SAN FRANCISCO February 1, 2013 - A coalition of more than 20 wildlife conservation organizations, representing more than a million Californians, are calling on the California Department of Wildlife and California Fish and Game Commission to stop a planned coyote-hunting contest scheduled for early February in Modoc County.
The groups, which include Project Coyote, the Animal Welfare Institute and the Center for Biological Diversity, believe the "Coyote Drive 2013" hunt poses a serious threat to wolf OR-7 (also called "Journey"), as well as any other uncollared gray wolves who, like OR-7, may have dispersed into California and be roaming the area.
"Wolves are official candidates for protection under the California Endangered Species Act, and are also protected by the federal Endangered Species Act, so state wildlife officials have a duty to do everything in their power to protect gray wolves in California," said Amaroq Weiss, a West Coast wolf organizer with the Center for Biological Diversity.
The groups also maintain that the contest hunt violates new state legislation that requires the Fish and Game Commission to use "ecosystem-based management" and the best available science in the stewardship of California's wildlife.

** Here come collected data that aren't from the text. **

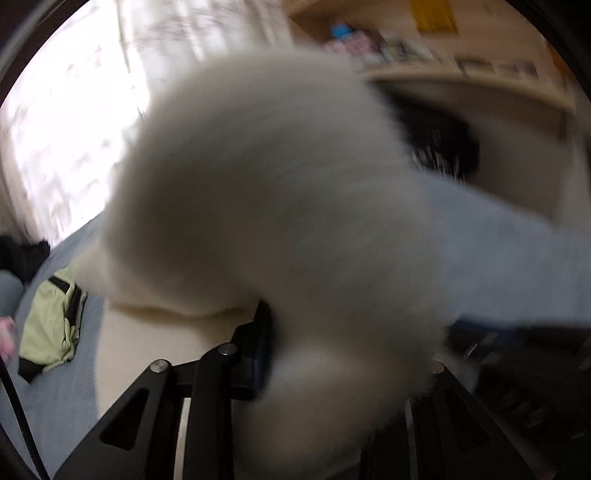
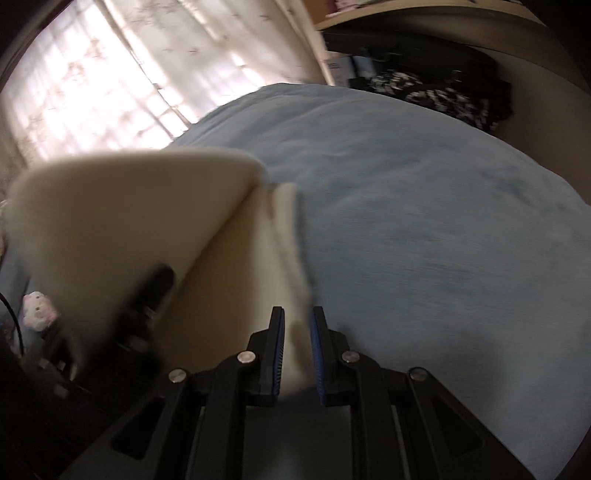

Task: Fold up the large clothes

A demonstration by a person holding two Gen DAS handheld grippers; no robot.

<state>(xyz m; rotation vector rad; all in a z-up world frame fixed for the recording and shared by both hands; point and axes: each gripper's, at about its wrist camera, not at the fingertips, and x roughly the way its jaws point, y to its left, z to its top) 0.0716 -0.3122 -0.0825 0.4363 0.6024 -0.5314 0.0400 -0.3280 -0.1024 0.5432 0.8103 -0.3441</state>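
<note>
Blue fleecy bedspread [image 2: 424,192]; right gripper [image 2: 298,325] pinching fluffy cream garment [image 2: 122,214].

No legible text, label, brand, number or sign in either view.

Left wrist view: yellow sheet [image 1: 434,14] on the wall above the shelf [image 1: 461,79], too blurred to tell whether it bears print; row of small coloured items along the shelf, smeared, no characters readable.

Right wrist view: pale box [image 2: 338,70] under the shelf edge, with faint dark marks on its face, too small and soft to read; pink-and-white plush toy [image 2: 37,310] at lower left, no tag or lettering discernible.
</note>
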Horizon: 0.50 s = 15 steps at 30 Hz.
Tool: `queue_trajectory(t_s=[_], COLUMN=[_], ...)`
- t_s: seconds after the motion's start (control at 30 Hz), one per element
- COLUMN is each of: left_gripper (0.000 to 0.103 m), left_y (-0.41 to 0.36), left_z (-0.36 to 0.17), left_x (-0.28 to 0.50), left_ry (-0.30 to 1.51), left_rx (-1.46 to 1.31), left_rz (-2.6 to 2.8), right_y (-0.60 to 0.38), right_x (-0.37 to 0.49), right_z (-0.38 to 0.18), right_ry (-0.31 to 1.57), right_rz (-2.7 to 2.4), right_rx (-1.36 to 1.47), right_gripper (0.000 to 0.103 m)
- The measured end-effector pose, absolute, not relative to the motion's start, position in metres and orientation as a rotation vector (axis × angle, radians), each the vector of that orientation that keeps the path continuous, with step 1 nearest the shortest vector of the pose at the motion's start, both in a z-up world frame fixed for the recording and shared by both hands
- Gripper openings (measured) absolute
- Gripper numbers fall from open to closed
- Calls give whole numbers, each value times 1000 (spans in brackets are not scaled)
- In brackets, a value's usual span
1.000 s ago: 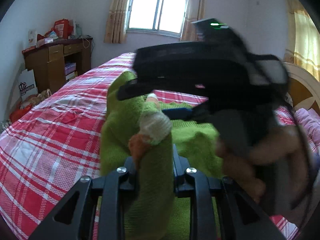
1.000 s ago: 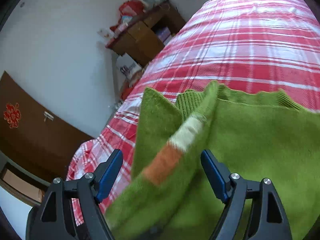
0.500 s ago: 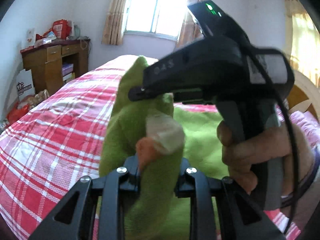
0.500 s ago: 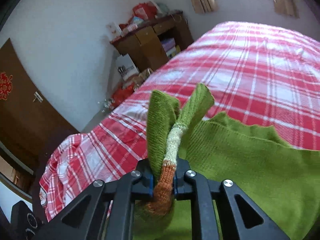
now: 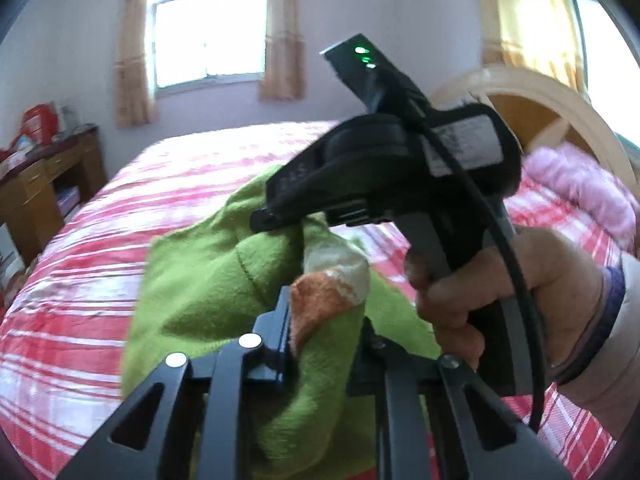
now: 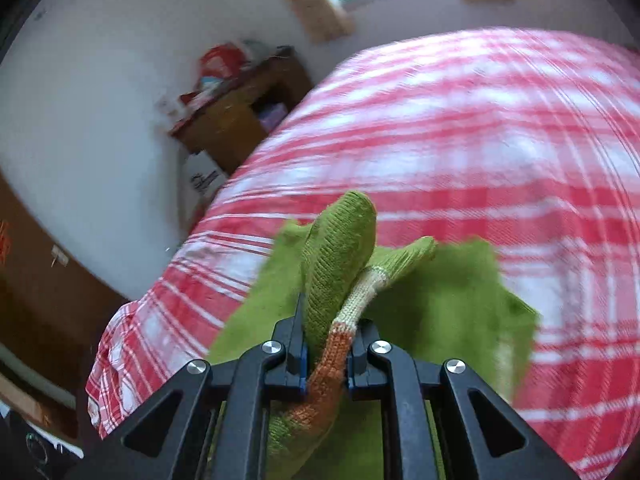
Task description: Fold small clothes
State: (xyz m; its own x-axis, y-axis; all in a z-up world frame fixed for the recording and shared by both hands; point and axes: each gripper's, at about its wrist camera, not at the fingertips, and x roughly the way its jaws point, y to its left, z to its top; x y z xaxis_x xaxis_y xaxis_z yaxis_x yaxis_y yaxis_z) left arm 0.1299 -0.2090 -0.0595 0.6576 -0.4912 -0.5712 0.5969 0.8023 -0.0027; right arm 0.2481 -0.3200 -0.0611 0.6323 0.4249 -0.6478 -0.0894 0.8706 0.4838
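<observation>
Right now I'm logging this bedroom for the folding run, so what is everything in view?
green sweater: one, green with an orange and cream band, lifted off the bed, pinched by both tools
bed cover: one, red and white plaid, spread over the bed
headboard: one, pale wood, curved, at the bed's right end in the left wrist view
pink bedding: one, pink, below the headboard
window: one, bright, on the far wall
curtains: tan, either side of the window
wooden desk: one, brown, left of the bed, red items on top
left tool: black, shut on the sweater
right tool: black with blue pads, shut on the sweater
hand: one, gripping the right tool's handle
</observation>
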Motion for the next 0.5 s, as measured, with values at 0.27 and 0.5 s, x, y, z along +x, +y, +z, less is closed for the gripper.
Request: queue_trajectory(t_s=[0.27,0.5], left_gripper=[13,59], left_y=[-263,-223], left_z=[-86,-70], left_x=[108,90], left_ry=[656,685], left_rx=[279,239], left_rz=[-694,-770], right_y=[-375,-392], right_x=[236,222], right_z=[-116,-124], right_ry=[893,867], right_rz=[245,263], right_rx=[536,688], right_gripper=[12,13])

"Killing coyotes — or any wild animal — as part of a contest or tournament is ethically indefensible, ecologically reckless, and counter to sound science," said Camilla Fox, Project Coyote executive director and a wildlife consultant to the Animal Welfare Institute.
The conservation coalition sent letters to all state and federal wildlife-management agencies requesting that those agencies enforce permitting requirements and restrictions on predator hunting. The Bureau of Land Management confirmed that the hunt sponsors the Pit River Rod and Gun Club and Adin Supply Company — have not obtained a special recreational-use permit and therefore participants cannot legally hunt on BLM lands. The coalition also sent a letter to the hunt sponsors requesting that they cancel the coyote hunt because it could violate state and federal laws, possibly hurting or killing endangered wolves.
"There can be no biological or legal justification for setting coyote hunters loose in an area where gray wolves are mounting a return after an absence of nearly 90 years from the state," said D.J. Schubert, a wildlife biologist with the Animal Welfare Institute.